GOAL OF THE EXERCISE:
Using the listing below, print exactly everything from the line with "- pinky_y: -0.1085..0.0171" down to the line with "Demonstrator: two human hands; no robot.", both included, and nothing more.

* * * * * * *

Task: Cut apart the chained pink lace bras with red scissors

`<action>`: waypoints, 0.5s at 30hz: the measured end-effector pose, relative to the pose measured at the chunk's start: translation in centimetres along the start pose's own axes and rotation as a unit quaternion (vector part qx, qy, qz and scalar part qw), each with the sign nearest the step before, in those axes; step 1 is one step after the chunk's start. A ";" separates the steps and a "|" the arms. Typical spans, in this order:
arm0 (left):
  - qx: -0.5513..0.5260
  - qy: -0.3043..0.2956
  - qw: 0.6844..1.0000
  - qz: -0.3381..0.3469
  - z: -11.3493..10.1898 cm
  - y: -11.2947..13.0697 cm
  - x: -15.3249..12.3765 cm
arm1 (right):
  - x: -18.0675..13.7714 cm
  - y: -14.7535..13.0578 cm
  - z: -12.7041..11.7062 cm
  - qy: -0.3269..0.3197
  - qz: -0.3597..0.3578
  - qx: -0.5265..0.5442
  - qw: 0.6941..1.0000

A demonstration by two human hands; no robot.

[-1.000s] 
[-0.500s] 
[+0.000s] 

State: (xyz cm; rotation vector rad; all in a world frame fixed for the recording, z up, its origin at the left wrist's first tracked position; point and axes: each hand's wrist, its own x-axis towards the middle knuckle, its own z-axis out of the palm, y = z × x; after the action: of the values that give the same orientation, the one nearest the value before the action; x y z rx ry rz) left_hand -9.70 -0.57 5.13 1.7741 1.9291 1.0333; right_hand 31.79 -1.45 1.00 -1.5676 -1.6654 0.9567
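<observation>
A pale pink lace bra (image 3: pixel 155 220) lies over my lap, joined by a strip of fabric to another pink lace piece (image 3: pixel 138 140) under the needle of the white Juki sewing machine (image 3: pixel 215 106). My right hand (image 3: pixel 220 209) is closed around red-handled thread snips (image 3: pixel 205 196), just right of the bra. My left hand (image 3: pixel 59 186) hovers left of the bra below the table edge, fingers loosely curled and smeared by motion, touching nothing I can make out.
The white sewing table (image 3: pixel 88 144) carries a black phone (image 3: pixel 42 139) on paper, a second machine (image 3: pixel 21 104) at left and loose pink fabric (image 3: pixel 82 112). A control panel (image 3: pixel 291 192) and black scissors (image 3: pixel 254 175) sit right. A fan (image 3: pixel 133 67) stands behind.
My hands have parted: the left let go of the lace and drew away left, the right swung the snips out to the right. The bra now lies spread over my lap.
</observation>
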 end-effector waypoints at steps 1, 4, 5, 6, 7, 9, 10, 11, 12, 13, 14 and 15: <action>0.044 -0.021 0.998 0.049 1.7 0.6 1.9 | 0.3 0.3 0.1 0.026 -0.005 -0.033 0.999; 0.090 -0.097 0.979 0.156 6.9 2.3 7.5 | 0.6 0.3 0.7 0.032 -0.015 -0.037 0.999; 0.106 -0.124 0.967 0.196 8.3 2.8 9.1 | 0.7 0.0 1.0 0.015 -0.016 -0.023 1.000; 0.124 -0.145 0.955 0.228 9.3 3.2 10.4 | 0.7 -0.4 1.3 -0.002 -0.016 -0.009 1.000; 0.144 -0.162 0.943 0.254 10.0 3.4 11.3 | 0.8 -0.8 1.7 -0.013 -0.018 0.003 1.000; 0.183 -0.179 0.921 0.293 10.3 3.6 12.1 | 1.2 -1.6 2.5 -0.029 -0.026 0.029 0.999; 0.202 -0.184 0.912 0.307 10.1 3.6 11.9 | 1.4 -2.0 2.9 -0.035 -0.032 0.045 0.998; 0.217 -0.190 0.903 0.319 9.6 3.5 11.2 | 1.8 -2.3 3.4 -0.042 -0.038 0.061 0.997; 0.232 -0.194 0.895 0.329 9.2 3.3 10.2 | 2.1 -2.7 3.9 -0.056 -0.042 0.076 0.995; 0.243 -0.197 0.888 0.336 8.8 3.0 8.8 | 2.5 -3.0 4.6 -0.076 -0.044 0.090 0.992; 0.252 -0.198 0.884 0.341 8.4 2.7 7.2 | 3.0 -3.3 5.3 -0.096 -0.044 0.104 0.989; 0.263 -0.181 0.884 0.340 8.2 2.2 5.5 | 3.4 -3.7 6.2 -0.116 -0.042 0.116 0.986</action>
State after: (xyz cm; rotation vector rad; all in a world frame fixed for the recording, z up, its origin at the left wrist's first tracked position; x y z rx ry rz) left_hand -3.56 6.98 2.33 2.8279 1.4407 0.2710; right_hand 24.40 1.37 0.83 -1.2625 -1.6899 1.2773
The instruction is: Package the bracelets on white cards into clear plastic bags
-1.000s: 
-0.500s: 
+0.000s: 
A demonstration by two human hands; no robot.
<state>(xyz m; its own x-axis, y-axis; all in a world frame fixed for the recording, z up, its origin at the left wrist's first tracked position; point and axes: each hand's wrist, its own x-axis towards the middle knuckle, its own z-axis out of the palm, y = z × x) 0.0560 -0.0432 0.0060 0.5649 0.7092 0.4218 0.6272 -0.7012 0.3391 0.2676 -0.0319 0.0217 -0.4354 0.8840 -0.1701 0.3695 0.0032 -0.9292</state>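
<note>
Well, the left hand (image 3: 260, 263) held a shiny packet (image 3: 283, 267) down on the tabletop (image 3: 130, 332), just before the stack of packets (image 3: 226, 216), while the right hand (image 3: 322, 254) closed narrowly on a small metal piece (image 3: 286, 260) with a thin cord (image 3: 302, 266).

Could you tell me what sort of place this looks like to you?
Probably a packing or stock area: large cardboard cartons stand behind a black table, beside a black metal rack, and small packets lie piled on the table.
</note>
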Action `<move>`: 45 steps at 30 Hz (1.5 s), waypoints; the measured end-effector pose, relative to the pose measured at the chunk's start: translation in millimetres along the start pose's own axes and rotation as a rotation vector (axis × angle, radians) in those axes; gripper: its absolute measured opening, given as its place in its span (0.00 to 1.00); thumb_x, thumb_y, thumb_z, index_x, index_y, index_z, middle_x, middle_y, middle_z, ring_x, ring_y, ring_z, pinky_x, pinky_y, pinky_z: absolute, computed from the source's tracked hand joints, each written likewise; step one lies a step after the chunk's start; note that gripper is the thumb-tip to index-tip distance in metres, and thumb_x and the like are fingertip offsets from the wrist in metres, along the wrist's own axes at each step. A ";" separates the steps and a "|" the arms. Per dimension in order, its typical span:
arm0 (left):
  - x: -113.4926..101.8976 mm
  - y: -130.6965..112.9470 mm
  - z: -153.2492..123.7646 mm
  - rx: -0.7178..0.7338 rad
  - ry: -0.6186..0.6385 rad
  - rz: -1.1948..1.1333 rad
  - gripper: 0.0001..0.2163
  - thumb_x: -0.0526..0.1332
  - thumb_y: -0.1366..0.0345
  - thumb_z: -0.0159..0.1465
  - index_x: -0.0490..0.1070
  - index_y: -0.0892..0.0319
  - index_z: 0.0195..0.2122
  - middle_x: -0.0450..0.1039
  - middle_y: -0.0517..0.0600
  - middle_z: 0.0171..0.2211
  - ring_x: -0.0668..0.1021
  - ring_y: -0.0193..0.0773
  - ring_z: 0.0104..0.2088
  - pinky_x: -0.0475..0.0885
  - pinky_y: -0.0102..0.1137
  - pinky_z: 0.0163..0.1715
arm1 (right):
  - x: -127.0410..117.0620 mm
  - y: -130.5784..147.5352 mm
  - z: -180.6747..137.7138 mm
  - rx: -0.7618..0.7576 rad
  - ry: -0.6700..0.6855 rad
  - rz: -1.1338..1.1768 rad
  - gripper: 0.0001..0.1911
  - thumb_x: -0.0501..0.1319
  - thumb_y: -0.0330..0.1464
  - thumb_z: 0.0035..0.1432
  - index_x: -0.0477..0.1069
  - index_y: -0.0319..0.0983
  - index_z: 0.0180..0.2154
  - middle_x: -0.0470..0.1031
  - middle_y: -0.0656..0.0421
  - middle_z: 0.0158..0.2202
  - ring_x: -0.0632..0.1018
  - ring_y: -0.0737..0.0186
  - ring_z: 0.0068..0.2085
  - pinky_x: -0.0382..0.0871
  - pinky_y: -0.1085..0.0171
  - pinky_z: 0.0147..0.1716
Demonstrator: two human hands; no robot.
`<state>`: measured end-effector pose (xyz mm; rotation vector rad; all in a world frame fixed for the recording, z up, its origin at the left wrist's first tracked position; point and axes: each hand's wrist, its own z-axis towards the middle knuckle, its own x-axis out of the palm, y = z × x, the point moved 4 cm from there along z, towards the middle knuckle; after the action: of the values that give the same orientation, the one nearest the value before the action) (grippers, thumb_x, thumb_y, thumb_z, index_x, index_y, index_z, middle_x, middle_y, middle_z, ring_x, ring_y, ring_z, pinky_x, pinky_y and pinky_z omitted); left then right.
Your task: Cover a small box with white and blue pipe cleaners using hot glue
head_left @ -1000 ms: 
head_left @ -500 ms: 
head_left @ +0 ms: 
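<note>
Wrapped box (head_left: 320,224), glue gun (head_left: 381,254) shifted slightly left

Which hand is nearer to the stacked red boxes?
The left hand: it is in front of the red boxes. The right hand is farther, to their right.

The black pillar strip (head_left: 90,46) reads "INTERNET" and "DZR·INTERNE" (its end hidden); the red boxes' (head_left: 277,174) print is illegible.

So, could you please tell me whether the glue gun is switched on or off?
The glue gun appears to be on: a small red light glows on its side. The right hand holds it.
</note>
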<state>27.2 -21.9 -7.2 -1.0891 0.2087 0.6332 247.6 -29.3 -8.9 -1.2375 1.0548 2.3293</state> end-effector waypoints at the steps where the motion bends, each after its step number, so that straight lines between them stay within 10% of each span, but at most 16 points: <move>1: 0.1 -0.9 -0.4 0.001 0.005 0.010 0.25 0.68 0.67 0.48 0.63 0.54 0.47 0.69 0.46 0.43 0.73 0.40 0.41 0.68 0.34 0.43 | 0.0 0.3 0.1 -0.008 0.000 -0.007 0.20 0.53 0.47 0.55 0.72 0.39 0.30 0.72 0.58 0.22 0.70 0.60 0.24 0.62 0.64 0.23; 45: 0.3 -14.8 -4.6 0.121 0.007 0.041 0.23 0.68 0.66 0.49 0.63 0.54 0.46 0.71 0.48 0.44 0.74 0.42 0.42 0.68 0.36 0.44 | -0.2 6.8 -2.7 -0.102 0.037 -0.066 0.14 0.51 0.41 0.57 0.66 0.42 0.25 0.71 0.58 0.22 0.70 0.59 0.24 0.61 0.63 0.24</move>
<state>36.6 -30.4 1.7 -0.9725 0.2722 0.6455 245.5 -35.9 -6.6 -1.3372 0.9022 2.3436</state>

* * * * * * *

WRITTEN ANSWER:
  - pinky_y: -0.1085..0.0171
  - pinky_z: 0.0147..0.1716
Demonstrator: two human hands; no robot.

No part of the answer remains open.